* **Task to complete**:
Write out, precisely and in full, each line of the material.

+-------+

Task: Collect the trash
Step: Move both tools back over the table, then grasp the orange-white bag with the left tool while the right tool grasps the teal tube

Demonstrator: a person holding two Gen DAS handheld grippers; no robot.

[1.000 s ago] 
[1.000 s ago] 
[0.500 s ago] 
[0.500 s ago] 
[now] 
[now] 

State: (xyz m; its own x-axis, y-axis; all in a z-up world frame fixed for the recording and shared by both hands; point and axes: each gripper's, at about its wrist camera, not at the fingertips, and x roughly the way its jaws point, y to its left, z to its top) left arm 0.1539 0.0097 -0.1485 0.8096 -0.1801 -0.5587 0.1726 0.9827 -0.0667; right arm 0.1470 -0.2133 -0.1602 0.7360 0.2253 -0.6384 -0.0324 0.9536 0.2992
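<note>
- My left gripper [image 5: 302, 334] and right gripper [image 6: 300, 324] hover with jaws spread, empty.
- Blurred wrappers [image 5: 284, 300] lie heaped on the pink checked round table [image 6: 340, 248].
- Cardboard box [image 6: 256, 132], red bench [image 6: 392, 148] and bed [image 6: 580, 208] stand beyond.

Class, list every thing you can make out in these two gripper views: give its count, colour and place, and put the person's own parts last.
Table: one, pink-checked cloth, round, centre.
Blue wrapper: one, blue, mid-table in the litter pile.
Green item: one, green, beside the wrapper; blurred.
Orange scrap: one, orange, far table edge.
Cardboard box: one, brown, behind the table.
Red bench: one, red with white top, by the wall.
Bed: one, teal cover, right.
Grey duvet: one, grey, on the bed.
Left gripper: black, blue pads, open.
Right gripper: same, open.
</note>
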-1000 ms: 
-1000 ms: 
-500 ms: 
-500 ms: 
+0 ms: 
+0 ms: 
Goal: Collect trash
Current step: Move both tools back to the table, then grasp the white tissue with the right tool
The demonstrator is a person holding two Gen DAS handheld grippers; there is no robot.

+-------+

* **Task result**:
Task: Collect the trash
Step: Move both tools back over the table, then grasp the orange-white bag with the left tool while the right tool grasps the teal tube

Demonstrator: a person holding two Gen DAS handheld grippers; no robot.

[1.000 s ago] 
[1.000 s ago] 
[0.500 s ago] 
[0.500 s ago] 
[now] 
[now] 

State: (xyz m; its own x-axis, y-axis; all in a z-up world frame fixed for the recording and shared by both hands; point and axes: each gripper's, at about its wrist camera, not at the fingertips, and x roughly the way its jaws point, y to its left, z to its top) left arm 0.1539 0.0097 -0.1485 0.8096 -0.1801 -0.5587 0.1726 0.9827 -0.0667; right arm 0.1470 -0.2133 -0.1602 0.7360 0.2253 -0.6384 -0.0324 0.9536 0.2992
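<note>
- My left gripper [image 5: 302, 334] and right gripper [image 6: 300, 324] hover with jaws spread, empty.
- Blurred wrappers [image 5: 284, 300] lie heaped on the pink checked round table [image 6: 340, 248].
- Cardboard box [image 6: 256, 132], red bench [image 6: 392, 148] and bed [image 6: 580, 208] stand beyond.

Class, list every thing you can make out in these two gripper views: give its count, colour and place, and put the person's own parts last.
Table: one, pink-checked cloth, round, centre.
Blue wrapper: one, blue, mid-table in the litter pile.
Green item: one, green, beside the wrapper; blurred.
Orange scrap: one, orange, far table edge.
Cardboard box: one, brown, behind the table.
Red bench: one, red with white top, by the wall.
Bed: one, teal cover, right.
Grey duvet: one, grey, on the bed.
Left gripper: black, blue pads, open.
Right gripper: same, open.
</note>
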-1000 ms: 
-1000 ms: 
-500 ms: 
-500 ms: 
+0 ms: 
+0 ms: 
Goal: Collect trash
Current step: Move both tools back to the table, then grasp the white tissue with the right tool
The demonstrator is a person holding two Gen DAS handheld grippers; there is no robot.

The output requires nothing else.